【幕間話-3】 源左衛門は、兄の栄達の裏側で……(3)
天文23年(1554年)9月下旬 遠江国引間城 松下則綱
若殿様の婚儀が今、執り行われている。相手は三河の鵜殿様の御息女だが、今川のお屋形様の姪にあたるため、その養女になられたとか。
「めでたい!実にめでたい!!」
「これで我が飯尾家も、今川一門よ!」
だから、重臣方がそう喜ぶのは理解できる。飯尾家が今川家の中での立場が上がれば、仕えている俺だっておこぼれに預かれるというもの。ただ、問題があるとすれば……そのおかげで愛人をひとり押し付けられた事だろう。
「源左衛門殿、少し話があるのだが……よろしいか?」
そして、愛人——鈴を側室という形で受け入れた俺は、現在進行形で石見守殿と軋轢を生じさせてしまっている。何でも「それならば」と、寿殿が俺との結婚を拒んでいるとかで……。
「石見守殿、何度も言いますが、これは若殿様からの命令でして……」
「それはもちろん、儂も承知している。承知はしているが……寿は納得してくれぬのだ」
席を外して、別室で話し合いを持つことにしたが、石見守殿は言う。俺に嫁ぐのを拒む寿殿は、どうしても強要するのなら尼になると言い出したと。
「尼とは……嘘でしょう?」
「嘘ではない。それだけ傷ついているのだ。嘉兵衛殿との縁談が破談になった上で、こうしてそなたにまでも裏切られて……」
「ですので、何度も言いますが!これは若殿の命令でして、某が裏切ったわけでは!」
「そんな事は最早どうでもよいのだ!寿がこうして納得しない以上、親としてはそなたとの婚儀を認めるわけにはいかぬということだ!!」
その言葉を聞いて、俺は頭が真っ白になった。婚儀を認めるわけにはいかない?なぜだ……どうして、そのような話になるのだ……と。
「石見守殿……某と寿殿の縁組は、松下一族の結束を固めるために重要ではなかったのですか?」
縁組は家と家を結ぶための手段だ。この飯尾家で石見守殿が席次を争っている江間安芸守殿に勝つためには、我が家の協力は不可欠のはずだった。その事を思い出した俺は、この建て前に一縷の望みをつなごうとした。
しかし、石見守殿は言った。今の俺とは手を組む価値がないと。
「な、なぜ……」
「そなた、愛人を受け入れる条件に若殿と約束したのであろう?引換えに家中における風当たりを和らげてもらいたいと……」
「それは……その通りでございますが……」
ただ、それを聞いた石見守殿は大きなため息を吐いて俺に言った。自分の身も守れないような弱者が何の頼りになるのかと。
「だからな、源左衛門殿。儂はこの際、娘の気持ちを尊重してそなたとの縁談を破談にしてもよいのではないかと考えている」
そして、その上で石見守殿は俺に最後通告として、一つの条件を提示した。それは……鈴を家から追い出すという事だった。

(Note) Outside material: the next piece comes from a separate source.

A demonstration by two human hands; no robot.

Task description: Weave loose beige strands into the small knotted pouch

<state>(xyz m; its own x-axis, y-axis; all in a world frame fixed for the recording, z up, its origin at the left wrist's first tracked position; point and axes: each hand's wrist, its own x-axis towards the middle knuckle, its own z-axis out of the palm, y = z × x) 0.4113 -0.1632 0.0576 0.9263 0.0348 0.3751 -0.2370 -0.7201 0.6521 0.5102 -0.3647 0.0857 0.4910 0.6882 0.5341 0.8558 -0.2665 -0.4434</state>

「お、お待ちを!それを行えば、若殿様からの怒りを買う事に……」
「何も若殿に返せなどとは言っていない。頭蛇寺城の外に屋敷を与えて、そちらに移してはどうかと言っておるのだ」
一瞬、それならば……とも思ったが、それでも若殿様のご不興を買うのではないかと考えて、俺は回答に暫しの時間を頂きたいと申し出た。
だが、石見守殿は首を左右に振って認めてくれない。
「どうせ、若殿様にご意向を伺うつもりであろう?」
「その通りです」
「はぁ……まさにそれでは犬ではないか。そなた……頭蛇寺城の主、松下家の当主としての意地はないのか?それしきの事……嘉兵衛殿ならば、即答されていたぞ」
兄上の名を出されて、内心忸怩たるものがこみ上げてきたが、石見守殿はそんな俺の事情に構われることなく、「できぬのなら、寿の事は諦めよ。話は以上だ」と言われて席を立たれた。
「お、お待ちを!」
しかし、取り付く島もなく、石見守殿はこの部屋から立ち去られてしまった。開け放たれた戸口からは、広間から伝わってくる賑やかな音曲が聞こえてきたが、今の俺には耳に入らない。
「あ、はは……」
乾いた笑いが口からこぼれたが……どうしたらいいのかと俺は頭を抱えた。鈴を追い出したりすれば、確実に若殿様の怒りを買う筈だ。そうなれば、折角改善されたこの城での待遇も、元の木阿弥となる……。
だから、俺は考え抜いた末に、寿殿を諦める事にした。断腸の思いではあるが……あの冷や飯を食わされた頃に戻る勇気は、今の俺には……。